Lastly, let me just touch on child marriage, which is a terrible phenomenon that continues, resulting in great death and disability, particularly with respect to fistula. According to the United Nations, over 40 percent of African women are married under the age of 18. We have seen better results on female genital cutting/ mutilation, particularly when working with communities, at the village level, to work to end this practice from the bottom up. As more laws are passed and the top and the bottom come together, we are seeing progress in that area. But obviously, the challenges are great, but so is the progress that is beginning to take place.
But these are just some of the areas in which we’re working and we know that unless women can take their rightful place and be able to participate fully, gain an education and be free from disease, they will not be able to play the critical role that they need to play to make Africa the extraordinary, prosperous, peaceful place that it can be. Thank you very much. (Applause.)
MR. CROWLEY: Given the tyranny of the schedule, I think we have time for one question. Go ahead. Wait for the microphone.
QUESTION: Ambassador Verveer, thank you for your work. I’m Monique Beadle with Falling Whistles. We’re a grass-roots campaign for peace in Eastern Congo. You’ve said repeatedly that women are the key to building peace. And I know that Eastern Congo has a vibrant civil society sector led by a number of women. What specifically is the State Department doing to include women in peace-building in Eastern Congo? Are there specific civil society leaders that we, as NGOs, can also be partnering with?

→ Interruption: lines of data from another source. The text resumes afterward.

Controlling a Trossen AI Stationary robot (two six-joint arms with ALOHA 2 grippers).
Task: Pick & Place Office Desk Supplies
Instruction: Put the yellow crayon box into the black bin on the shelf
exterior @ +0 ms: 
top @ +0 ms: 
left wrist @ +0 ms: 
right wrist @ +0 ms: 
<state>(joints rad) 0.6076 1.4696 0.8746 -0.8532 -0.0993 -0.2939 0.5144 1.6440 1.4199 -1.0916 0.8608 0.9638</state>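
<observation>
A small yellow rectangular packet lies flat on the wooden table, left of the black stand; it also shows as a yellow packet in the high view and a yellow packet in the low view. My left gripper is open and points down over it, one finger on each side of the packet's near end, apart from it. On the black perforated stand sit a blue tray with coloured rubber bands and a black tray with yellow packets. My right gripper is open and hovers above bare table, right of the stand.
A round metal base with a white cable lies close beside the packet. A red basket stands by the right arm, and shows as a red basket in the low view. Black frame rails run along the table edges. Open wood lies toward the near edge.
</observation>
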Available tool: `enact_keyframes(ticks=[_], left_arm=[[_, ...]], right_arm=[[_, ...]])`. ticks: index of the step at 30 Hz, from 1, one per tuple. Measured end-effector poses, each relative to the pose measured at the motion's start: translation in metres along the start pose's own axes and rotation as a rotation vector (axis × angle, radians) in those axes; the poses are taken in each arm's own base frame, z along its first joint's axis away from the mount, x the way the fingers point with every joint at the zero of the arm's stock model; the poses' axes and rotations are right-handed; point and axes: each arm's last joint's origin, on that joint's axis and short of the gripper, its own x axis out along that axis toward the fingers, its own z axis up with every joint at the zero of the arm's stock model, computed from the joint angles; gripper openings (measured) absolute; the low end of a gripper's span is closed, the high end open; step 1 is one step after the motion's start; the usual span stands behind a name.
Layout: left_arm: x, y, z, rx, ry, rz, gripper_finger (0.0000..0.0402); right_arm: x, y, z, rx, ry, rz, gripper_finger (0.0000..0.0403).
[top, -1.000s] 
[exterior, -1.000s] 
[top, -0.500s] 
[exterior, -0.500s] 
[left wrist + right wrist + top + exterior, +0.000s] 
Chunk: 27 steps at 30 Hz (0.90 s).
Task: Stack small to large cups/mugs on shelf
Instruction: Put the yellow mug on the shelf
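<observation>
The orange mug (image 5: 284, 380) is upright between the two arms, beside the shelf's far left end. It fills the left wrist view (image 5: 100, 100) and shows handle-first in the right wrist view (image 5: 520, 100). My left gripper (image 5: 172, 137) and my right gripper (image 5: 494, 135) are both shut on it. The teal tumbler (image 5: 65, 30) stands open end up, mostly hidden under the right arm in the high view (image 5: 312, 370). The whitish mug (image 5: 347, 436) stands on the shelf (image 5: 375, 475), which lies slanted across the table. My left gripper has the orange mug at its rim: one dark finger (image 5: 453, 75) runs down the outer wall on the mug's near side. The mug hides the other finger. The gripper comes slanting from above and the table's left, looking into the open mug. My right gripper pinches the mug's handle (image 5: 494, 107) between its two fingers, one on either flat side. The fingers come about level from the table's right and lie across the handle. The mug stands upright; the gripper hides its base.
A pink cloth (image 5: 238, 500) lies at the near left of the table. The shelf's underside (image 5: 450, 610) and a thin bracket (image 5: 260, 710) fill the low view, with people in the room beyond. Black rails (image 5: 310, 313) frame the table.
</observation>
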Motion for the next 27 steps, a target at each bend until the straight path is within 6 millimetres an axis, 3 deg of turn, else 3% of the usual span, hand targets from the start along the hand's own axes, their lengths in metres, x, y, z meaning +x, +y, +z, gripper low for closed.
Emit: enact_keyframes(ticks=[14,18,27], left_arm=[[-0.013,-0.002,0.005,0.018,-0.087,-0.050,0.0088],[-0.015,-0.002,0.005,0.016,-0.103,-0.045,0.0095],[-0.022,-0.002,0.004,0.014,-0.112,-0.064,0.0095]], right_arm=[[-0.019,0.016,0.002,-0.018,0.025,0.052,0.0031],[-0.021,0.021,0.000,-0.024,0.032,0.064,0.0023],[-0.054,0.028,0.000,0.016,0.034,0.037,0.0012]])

AMBASSADOR VERVEER: Well, in terms of the specific leaders, we probably should get together at some point and talk through who those are who should be included and who may not be included. This morning we had some of our top people back from the ICC big meeting that took place in Kampala, Uganda. One of the things that Ambassador Rapp, who’s the special ambassador for war crimes, was eager to tell me was about the extraordinary positive meeting they had with the DRC delegation. It included some government folks, but particularly civil society leaders and specifically focused on the kind of role that women can play. So this is an area that is a top priority. We want to see more tangible ways in which that should occur. And obviously, especially, as we begin to try to move a process forward, to drive down the ongoing hostilities.